Au média spécialisé Vitisphère, le président du syndicat Gilles Damien explique recevoir « une dizaine de projets agrivoltaïques par semaine, ce qui nous a rendu inquiets par la tournure que ça pouvait prendre, alors qu’il y avait des programmes d’une dimension exceptionnelle, vraiment trop énorme » et cela, « sans certitudes sur les effets viticoles mais avec un impact avéré : une défiguration totale de notre paysage ».
Une agriculture de façade
Le vigneron gardois redoute que derrière ces installations photovoltaïques pour lutter contre le réchauffement climatique, la réelle motivation soit de produire et vendre de l’électricité. Une crainte régulièrement avancée lors des discussions, à l’instar de la Confédération paysanne de l’Aude lors de l’inauguration en août dernier de « la plus grande ferme photovoltaïque de France » sur 8,4 hectares de vignes (en IGP) par l’entreprise Samsolar (groupe Samfi-Invest).

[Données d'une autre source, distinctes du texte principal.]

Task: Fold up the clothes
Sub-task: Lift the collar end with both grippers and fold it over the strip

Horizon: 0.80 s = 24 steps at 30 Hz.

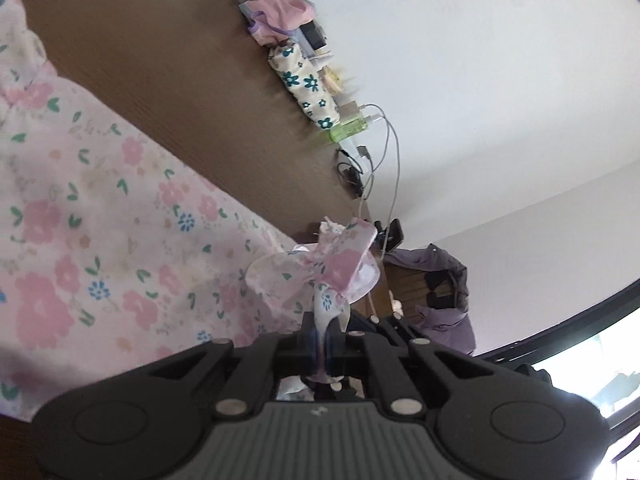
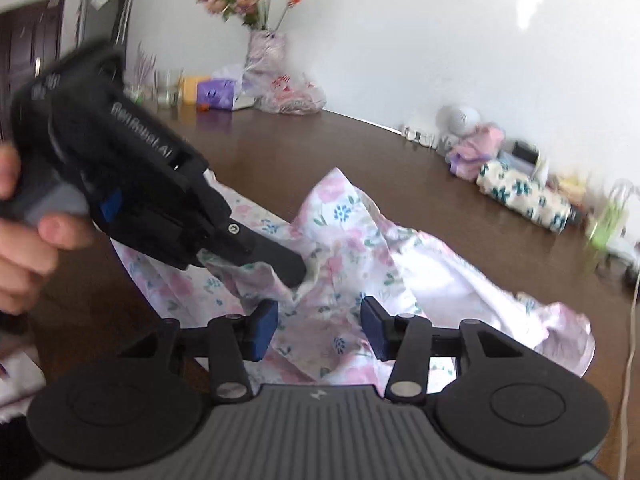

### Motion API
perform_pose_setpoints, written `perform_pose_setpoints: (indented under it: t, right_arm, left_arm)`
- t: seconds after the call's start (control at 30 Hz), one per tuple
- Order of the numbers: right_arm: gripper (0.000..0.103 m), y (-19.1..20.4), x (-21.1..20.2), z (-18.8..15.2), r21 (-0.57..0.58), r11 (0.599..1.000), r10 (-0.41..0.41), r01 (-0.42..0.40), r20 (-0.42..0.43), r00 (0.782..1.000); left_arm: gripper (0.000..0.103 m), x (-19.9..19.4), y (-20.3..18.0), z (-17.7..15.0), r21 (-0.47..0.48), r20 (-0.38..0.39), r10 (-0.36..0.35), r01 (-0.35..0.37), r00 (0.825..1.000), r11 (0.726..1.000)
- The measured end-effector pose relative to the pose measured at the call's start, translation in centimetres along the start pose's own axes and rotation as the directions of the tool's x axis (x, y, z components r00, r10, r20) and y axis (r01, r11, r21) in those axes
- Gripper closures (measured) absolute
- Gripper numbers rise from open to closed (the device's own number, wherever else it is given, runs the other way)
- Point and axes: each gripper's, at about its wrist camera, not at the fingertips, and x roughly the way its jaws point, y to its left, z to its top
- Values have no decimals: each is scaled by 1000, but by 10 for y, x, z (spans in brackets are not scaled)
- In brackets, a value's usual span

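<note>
Floral garment lies crumpled on the brown table, centre of the right wrist view. Left gripper, lower centre of its own view, jaws pinched tight on a bunched ruffle of the fabric. Right gripper, lower centre, jaws partly apart, cloth lying between the blue pads, not pressed. A hand at left edge holds the left gripper.

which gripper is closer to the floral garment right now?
Left. The left gripper is shut on a bunched bit of the floral garment; the right gripper hovers just over it, pads open and not pressing.
</note>
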Motion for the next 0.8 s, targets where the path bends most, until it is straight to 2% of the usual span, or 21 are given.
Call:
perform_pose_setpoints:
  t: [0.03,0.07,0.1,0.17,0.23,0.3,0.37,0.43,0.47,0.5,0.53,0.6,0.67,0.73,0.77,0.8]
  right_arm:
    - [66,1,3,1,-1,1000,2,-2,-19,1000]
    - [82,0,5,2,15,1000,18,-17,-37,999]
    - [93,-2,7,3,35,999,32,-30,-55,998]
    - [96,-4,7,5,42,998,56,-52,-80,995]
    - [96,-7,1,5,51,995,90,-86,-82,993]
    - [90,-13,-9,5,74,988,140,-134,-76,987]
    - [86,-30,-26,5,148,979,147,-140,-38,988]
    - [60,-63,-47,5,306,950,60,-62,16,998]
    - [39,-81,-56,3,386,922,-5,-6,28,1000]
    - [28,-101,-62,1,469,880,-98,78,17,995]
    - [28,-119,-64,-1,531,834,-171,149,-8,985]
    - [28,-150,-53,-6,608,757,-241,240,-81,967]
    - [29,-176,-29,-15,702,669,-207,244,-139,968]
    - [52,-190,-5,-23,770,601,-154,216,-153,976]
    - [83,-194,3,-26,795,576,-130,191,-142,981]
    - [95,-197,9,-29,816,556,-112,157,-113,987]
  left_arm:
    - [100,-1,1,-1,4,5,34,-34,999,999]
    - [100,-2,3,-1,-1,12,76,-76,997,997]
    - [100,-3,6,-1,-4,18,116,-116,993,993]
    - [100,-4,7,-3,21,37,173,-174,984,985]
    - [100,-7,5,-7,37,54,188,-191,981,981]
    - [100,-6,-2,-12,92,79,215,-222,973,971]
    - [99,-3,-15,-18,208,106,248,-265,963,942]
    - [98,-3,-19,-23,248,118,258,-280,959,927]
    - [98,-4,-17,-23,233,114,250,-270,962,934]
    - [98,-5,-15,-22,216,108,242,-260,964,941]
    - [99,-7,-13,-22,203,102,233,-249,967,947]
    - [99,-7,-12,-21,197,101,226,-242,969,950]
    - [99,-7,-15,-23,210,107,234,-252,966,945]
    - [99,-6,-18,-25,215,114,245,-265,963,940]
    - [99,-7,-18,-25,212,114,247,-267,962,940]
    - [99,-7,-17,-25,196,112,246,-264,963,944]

« Le risque est que la rentabilité des panneaux dépasse vite celle de la vigne, ou de toute autre activité agricole, qui ne deviendra plus qu’un prétexte pour garder l’autorisation de produire de l’électricité. Cela risque aussi d’augmenter le prix du foncier », redoute Étienne Ouvrard, le porte-parole de la Confédération paysanne.